* Your goal *
Report back every line in the data that includes the string "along".

[Opening Given information section]

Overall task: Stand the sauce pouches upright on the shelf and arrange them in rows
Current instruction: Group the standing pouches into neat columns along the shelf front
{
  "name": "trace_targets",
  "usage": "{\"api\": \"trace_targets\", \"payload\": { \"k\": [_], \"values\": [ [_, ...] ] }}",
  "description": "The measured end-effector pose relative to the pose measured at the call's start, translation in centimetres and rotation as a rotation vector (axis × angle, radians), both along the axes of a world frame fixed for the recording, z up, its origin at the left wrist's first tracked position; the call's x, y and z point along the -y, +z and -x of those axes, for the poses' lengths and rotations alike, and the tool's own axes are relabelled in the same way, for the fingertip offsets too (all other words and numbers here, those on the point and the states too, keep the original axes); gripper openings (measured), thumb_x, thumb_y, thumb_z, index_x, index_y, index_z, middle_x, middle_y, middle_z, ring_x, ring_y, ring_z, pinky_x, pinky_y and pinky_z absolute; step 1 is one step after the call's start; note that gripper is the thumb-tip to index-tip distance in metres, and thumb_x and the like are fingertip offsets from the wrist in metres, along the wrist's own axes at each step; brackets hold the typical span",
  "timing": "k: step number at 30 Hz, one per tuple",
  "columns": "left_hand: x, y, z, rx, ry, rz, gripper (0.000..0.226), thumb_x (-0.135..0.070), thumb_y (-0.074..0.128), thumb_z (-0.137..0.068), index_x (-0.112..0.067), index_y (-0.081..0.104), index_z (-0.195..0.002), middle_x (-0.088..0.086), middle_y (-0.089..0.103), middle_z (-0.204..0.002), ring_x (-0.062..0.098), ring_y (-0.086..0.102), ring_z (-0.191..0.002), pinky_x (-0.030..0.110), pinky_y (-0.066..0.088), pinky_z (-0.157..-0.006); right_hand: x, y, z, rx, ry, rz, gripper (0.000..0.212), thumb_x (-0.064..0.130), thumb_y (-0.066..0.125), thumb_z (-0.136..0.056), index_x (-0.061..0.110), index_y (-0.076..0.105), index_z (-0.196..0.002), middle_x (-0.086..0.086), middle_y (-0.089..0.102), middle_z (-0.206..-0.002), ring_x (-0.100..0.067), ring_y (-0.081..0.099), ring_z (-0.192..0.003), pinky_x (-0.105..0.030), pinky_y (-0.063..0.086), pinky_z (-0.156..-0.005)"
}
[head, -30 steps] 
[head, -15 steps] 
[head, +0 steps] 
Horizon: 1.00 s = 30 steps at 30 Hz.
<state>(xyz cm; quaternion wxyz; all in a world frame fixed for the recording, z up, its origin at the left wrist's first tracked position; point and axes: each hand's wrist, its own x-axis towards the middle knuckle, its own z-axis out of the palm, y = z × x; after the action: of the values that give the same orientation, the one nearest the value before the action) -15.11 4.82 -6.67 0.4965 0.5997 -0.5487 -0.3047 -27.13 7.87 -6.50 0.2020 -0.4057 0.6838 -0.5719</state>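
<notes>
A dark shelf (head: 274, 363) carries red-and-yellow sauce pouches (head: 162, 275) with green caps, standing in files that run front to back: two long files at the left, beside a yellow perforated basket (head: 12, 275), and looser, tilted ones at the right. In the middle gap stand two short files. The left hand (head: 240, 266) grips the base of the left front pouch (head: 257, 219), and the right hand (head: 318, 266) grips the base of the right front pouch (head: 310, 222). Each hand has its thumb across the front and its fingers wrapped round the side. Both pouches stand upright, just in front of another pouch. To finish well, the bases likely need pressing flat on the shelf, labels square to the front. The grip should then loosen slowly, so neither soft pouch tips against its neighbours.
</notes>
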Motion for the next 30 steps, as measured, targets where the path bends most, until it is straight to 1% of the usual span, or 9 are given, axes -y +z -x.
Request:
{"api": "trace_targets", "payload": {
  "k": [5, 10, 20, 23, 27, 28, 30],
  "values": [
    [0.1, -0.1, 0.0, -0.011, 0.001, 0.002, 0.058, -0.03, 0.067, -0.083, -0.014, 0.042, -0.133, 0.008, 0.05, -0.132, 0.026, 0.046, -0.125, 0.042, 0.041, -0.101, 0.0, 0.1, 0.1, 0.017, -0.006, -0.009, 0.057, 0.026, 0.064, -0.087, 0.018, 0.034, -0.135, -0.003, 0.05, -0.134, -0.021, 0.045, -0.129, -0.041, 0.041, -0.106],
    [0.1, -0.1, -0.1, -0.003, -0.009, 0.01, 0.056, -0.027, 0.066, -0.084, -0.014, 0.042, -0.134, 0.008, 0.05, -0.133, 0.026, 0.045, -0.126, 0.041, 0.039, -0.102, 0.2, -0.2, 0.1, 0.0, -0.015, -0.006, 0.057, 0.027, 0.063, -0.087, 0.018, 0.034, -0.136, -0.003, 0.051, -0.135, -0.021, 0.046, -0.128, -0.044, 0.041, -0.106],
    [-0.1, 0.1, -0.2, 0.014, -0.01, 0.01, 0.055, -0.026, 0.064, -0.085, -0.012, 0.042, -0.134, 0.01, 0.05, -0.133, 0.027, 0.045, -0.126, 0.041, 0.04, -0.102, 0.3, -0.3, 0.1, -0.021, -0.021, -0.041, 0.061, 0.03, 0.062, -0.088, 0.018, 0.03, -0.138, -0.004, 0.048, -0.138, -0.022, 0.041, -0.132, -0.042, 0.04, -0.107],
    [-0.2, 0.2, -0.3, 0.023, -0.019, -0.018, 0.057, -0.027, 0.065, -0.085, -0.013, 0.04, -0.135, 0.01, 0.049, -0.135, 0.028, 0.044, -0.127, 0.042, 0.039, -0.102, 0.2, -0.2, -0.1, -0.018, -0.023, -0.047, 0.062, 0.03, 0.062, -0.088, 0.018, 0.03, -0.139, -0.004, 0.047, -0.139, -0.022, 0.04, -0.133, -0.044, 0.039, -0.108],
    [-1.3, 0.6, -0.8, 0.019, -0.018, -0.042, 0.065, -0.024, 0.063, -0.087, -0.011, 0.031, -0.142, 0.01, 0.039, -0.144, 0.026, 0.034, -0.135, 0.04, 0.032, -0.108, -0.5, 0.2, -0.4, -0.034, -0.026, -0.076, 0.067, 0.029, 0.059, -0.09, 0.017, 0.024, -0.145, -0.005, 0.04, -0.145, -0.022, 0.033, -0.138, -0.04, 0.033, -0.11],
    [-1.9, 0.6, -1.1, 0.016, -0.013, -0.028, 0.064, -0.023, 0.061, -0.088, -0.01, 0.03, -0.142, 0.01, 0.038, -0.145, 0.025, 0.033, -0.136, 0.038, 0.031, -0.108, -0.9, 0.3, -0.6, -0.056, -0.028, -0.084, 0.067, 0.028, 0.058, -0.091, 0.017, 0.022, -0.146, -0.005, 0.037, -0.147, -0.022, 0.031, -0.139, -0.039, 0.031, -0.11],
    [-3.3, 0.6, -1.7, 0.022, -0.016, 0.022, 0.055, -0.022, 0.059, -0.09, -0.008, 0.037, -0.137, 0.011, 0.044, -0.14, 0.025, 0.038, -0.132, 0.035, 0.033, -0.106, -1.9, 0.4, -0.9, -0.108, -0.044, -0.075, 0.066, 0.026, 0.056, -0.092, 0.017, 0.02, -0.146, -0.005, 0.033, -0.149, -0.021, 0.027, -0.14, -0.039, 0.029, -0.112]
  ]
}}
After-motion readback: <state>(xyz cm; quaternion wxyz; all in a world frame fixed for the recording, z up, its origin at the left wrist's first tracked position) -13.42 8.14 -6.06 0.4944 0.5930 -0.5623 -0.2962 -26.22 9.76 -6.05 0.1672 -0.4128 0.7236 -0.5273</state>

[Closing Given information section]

* Result of the exercise *
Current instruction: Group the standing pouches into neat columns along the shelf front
  "description": "The measured end-effector pose relative to the pose measured at the call's start, translation in centimetres and rotation as a rotation vector (axis × angle, radians), both along the axes of a world frame fixed for the recording, z up, its origin at the left wrist's first tracked position; the call's x, y and z point along the -y, +z and -x of those axes, for the poses' lengths and rotations alike, and the tool's own axes are relabelled in the same way, for the fingertip offsets too (all other words and numbers here, those on the point and the states too, keep the original axes); gripper openings (measured), thumb_x, thumb_y, thumb_z, index_x, index_y, index_z, middle_x, middle_y, middle_z, ring_x, ring_y, ring_z, pinky_x, pinky_y and pinky_z absolute; step 1 is one step after the call's start; note that gripper is the thumb-tip to index-tip distance in metres, and thumb_x and the like are fingertip offsets from the wrist in metres, along the wrist's own axes at each step; brackets hold the typical span",

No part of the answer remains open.